> **INSTRUCTIONS FOR THE TASK**:
Return the listing exactly as it appears, but strip out the images.

___ INFORMATION SUPPLIED

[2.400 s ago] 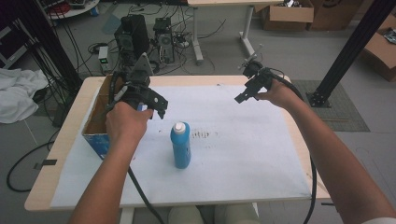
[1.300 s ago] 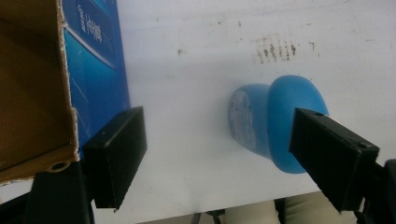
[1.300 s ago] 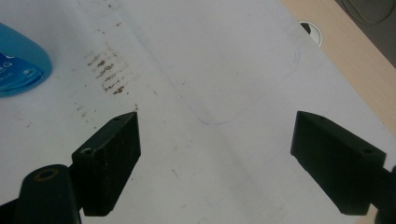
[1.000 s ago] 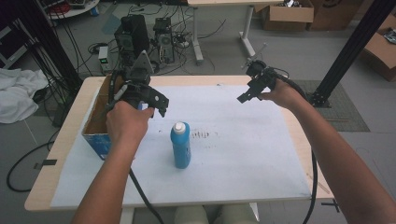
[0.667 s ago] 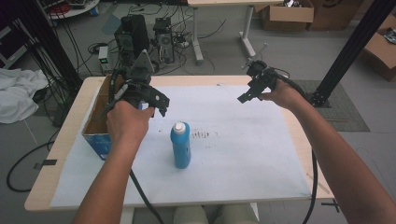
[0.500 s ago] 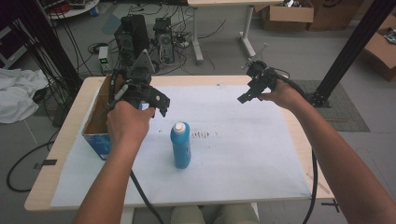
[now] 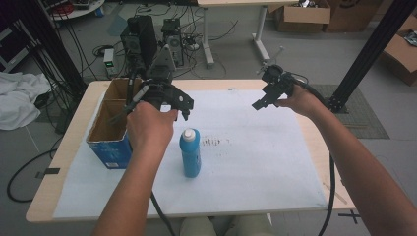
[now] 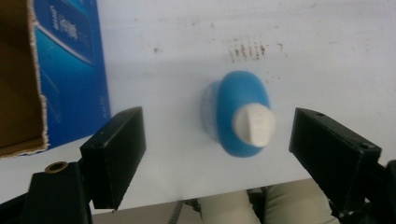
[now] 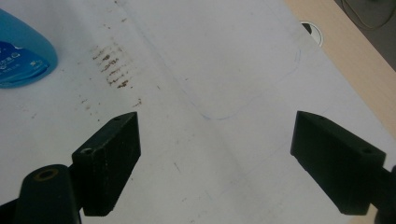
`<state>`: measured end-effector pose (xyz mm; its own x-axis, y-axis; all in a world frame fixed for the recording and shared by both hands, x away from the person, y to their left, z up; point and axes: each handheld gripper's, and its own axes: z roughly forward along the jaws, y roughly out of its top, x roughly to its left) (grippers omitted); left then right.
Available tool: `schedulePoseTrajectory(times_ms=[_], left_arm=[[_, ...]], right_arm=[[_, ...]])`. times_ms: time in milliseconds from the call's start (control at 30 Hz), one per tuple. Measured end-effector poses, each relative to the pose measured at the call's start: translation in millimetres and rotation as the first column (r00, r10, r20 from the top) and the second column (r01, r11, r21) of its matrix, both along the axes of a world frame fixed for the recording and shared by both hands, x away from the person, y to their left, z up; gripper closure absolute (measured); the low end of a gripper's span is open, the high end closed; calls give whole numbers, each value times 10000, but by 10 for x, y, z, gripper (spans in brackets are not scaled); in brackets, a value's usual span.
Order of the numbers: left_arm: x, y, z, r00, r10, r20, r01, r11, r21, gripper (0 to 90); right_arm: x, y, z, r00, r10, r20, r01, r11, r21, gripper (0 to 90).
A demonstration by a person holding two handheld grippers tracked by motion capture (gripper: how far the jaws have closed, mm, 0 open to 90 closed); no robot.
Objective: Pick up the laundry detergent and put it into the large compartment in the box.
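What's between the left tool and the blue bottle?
Nothing. In the left gripper view the left tool hangs open above the blue bottle, with bare white paper between jaws and bottle.

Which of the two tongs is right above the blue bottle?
The left tongs. They hang open over the blue bottle's white cap, beside the cardboard box. The right tongs hover open over bare paper.

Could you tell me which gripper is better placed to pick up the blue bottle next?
Left. The left gripper hangs above the upright bottle, jaws wide open, with the cap between them. The right gripper is open too, but over bare paper farther off.
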<state>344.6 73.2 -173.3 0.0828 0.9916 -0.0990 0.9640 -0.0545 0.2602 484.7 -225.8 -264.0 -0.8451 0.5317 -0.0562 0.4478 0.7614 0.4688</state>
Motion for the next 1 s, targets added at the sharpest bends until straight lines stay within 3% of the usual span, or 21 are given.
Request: schedulePoseTrajectory(times_ms=[200,467,567,1000], left_arm=[[17,-160,-84,9999,-46,-163,48,9999,118,192],[72,-264,-323,9979,-175,-617,186,9997,178,192],[84,-284,-371,9975,-197,-686,221,9992,346,192],[123,-281,-566,9953,53,-972,-16,9993,386,192]], right_arm=[[-5,-14,-20,10000,30,-23,-30,10000,14,158],[-19,2,-35,9999,57,-94,-57,10000,-64,159],[-14,-7,-39,9999,86,-58,-87,9999,-91,159],[-26,-45,-60,9999,-51,-108,51,10000,-73,160]])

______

> **SOLVED PROBLEM**:
[2.400 s ago] 
[1.300 s ago] 
[1.300 s ago] 
[1.000 s ago] 
[0.667 s ago] 
[0.500 s ago] 
[now] 
[now] 
[now] 
`<state>`: measured end-effector pose (xyz mm; its own x-axis, y-axis; all in a world frame fixed for the recording and shared by both hands, x away from the person, y to their left, z up; point and axes: each handheld gripper's, and its own axes: z roughly forward along the jaws, y roughly out of its top, x roughly to its left) (grippers omitted); left then right.
Available tool: `schedulePoseTrajectory(times_ms=[_], left_arm=[[_, ...]], right_arm=[[_, ...]])`. times_ms: time in milliseconds from the call's start (control at 30 Hz), one per tuple. Measured end-effector poses, each relative to the pose measured at the call's start: translation in millimetres and rotation as the first column (r00, r10, r20 from the top) and the second column (r01, r11, r21) of its matrix, both along the axes of a world frame fixed for the recording and shared by both hands, x away from the person, y to their left, z up; gripper closure absolute (measured); the low end of a gripper's span is open, the high end closed; calls give whole numbers, each value times 10000, but by 10 for x, y, z, gripper (spans in brackets are not scaled); in brackets, a value's usual span.
Order of the numbers: left_arm: x, y, z, r00, r10, r20, r01, r11, r21, gripper (0 to 90); right_arm: x, y, z, r00, r10, r20, r01, r11, r21, gripper (0 to 90).
A demonstration by a person holding two handheld grippers tracked by motion capture (gripper: how far the jaws have closed, mm, 0 open to 90 closed); no robot.
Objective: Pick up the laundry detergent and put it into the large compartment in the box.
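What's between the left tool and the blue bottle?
Nothing. In the left gripper view the left tool hangs open above the blue bottle, with bare white paper between jaws and bottle.

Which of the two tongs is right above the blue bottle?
The left tongs. They hang open over the blue bottle's white cap, beside the cardboard box. The right tongs hover open over bare paper.

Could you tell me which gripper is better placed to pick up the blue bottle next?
Left. The left gripper hangs above the upright bottle, jaws wide open, with the cap between them. The right gripper is open too, but over bare paper farther off.
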<state>344.6 73.2 -173.3 0.0828 0.9916 -0.0990 0.9640 -0.0545 0.2602 484.7 -225.8 -264.0 -0.8451 0.5317 -0.0562 0.4478 0.7614 0.4688</state>
Motion for the next 1 s, targets added at the sharpest bends until straight lines stay within 3% of the usual span, or 21 are given.
Request: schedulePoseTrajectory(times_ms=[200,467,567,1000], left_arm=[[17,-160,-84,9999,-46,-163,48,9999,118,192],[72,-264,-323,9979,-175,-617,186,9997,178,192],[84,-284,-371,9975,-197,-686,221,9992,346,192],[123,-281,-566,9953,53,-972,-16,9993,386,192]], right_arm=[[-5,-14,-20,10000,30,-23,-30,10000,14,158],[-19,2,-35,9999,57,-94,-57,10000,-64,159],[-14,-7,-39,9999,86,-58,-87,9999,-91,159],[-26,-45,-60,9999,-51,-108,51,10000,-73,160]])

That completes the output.